▶ _Activity_
Drop the pictures and extract exactly the lines from the one that contains "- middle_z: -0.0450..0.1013" through the end of the material.

▶ _Recorded data_

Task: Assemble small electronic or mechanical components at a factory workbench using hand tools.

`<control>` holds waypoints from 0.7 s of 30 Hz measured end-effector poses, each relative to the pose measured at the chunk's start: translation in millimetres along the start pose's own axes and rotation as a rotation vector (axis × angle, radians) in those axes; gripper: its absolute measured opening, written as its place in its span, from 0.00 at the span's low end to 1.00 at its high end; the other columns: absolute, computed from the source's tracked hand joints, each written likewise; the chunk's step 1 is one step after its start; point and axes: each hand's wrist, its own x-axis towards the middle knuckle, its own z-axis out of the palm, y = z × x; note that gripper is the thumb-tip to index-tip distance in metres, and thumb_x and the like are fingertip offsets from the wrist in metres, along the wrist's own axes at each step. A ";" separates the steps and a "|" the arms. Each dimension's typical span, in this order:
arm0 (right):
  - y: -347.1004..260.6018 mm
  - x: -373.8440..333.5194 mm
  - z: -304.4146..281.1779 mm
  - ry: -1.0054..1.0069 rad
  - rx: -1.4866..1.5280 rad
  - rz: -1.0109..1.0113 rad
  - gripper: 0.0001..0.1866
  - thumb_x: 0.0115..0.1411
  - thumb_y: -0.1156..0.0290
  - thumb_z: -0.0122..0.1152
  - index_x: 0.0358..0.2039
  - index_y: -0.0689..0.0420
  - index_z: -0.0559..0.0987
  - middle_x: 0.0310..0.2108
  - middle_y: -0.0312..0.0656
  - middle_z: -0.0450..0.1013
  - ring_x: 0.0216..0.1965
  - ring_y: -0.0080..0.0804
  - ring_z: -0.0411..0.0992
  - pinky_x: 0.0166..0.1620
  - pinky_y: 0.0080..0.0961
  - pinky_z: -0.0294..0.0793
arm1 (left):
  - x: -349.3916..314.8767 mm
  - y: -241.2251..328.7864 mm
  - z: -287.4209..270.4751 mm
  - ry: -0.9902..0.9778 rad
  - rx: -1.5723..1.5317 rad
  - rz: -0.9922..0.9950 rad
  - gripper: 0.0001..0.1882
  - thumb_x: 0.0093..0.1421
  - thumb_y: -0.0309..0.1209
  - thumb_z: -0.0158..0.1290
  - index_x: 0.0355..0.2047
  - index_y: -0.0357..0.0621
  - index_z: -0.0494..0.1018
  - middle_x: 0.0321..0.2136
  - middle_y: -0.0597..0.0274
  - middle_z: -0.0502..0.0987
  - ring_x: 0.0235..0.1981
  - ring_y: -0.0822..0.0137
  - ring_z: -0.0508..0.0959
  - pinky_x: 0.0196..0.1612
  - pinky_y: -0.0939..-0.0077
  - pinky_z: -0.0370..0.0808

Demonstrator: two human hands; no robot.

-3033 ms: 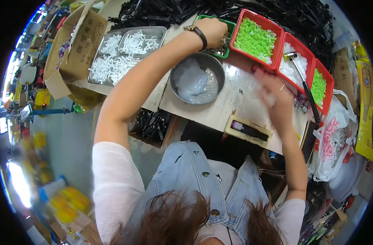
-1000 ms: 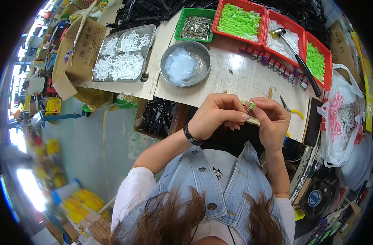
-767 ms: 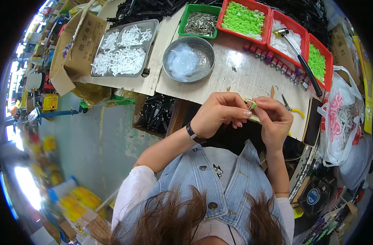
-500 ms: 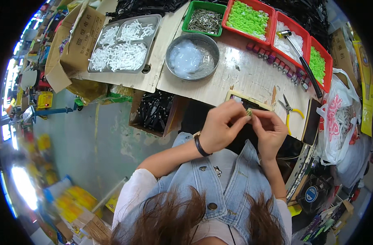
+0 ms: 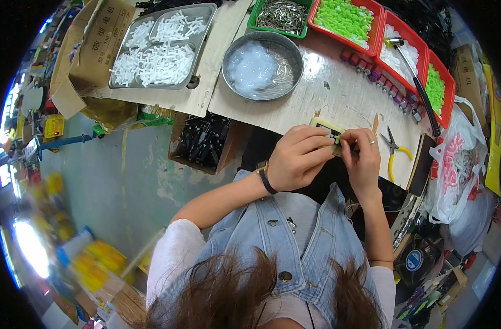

▶ _Answer area_
  - middle_z: -0.0450..0.1013
  - ring_x: 0.0216..0.1965
  - ring_y: -0.0080..0.0804
  - ring_z: -0.0411..0.0992
  - pinky_x: 0.0166..0.1620
  - pinky_y: 0.0080..0.0961
  - pinky_z: -0.0294..0.0793
arm1 (left):
  - x: -349.3916..314.8767 mm
  - y: -241.2251..328.7864 mm
  - z: -287.4209..270.4751 mm
  - ry: -0.9902..0.9778 rad
  - rx: -1.5723..1.5317 rad
  - rz: -0.9922..0.9950 rad
  - gripper: 0.0001..0.1882
  - thumb_x: 0.0093..0.1421
  - thumb_y: -0.0309..0.1209
  - thumb_z: -0.0158..0.1290
  - index_x: 0.0355..0.2047
  - index_y: -0.0357..0.0621
  - index_z: -0.0494..0.1018
  - middle_x: 0.0321..0.2136
  - middle_y: -0.0597..0.0274
  - middle_z: -0.0502..0.0987
  - ring_x: 0.0235..0.1981
  - ring_y: -0.0822..0.0137
  - ring_z: -0.0508..0.0959
  - pinky_x: 0.0196..0.1612
  - pinky_y: -0.0939..-0.0077
  - pinky_z: -0.0370..0.0808

Demonstrator: two human hands; no robot.

-3033 ms: 
-1000 ms: 
-767 ms: 
-500 ms: 
+0 ms: 

Nothing remains to add to the answer.